■ **Exercise**
Copy out each line of the data below in which "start" appears.

■ **Available data**
===

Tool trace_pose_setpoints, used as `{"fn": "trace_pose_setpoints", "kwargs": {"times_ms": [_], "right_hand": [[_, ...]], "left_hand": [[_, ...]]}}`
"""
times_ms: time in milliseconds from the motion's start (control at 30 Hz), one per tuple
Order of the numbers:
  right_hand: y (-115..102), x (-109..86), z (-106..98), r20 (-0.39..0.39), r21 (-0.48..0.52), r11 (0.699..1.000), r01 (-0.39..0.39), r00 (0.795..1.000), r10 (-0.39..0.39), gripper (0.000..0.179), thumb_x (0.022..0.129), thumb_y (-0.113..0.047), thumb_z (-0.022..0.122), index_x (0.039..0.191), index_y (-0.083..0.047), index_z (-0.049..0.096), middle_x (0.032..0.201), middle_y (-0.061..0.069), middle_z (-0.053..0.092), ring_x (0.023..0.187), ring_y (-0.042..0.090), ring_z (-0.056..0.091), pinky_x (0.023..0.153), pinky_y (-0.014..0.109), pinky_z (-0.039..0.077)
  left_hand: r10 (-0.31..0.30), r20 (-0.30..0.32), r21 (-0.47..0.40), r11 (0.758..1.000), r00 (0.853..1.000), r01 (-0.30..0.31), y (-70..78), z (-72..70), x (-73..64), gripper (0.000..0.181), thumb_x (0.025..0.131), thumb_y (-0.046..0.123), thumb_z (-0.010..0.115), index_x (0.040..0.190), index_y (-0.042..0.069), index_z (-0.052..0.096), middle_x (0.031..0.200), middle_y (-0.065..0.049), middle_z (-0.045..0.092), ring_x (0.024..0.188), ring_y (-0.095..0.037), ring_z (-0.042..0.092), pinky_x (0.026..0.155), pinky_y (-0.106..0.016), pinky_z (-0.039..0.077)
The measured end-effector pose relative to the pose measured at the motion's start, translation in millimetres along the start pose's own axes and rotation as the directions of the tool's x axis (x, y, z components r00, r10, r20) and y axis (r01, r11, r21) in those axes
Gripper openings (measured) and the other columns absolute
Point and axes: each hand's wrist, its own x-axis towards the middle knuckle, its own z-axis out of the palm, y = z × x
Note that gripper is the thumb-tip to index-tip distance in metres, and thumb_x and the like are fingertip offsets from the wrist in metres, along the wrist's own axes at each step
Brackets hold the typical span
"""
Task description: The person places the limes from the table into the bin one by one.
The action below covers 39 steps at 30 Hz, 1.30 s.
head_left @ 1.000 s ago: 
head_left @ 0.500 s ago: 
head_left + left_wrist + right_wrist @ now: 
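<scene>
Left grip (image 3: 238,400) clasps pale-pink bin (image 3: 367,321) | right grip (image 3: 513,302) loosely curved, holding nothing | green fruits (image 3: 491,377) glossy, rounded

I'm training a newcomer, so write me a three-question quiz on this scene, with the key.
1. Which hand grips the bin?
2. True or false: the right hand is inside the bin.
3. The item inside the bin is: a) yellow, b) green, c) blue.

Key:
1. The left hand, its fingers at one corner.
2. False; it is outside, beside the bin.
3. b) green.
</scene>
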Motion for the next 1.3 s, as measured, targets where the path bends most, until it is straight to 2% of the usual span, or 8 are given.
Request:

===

■ **Response to this exercise**
times_ms: time in milliseconds from the motion's start (control at 30 Hz), one per tuple
The measured end-effector pose relative to the pose measured at the motion's start, translation in millimetres along the start pose's own axes and rotation as the directions of the tool's x axis (x, y, z components r00, r10, r20) and y axis (r01, r11, r21) in those axes

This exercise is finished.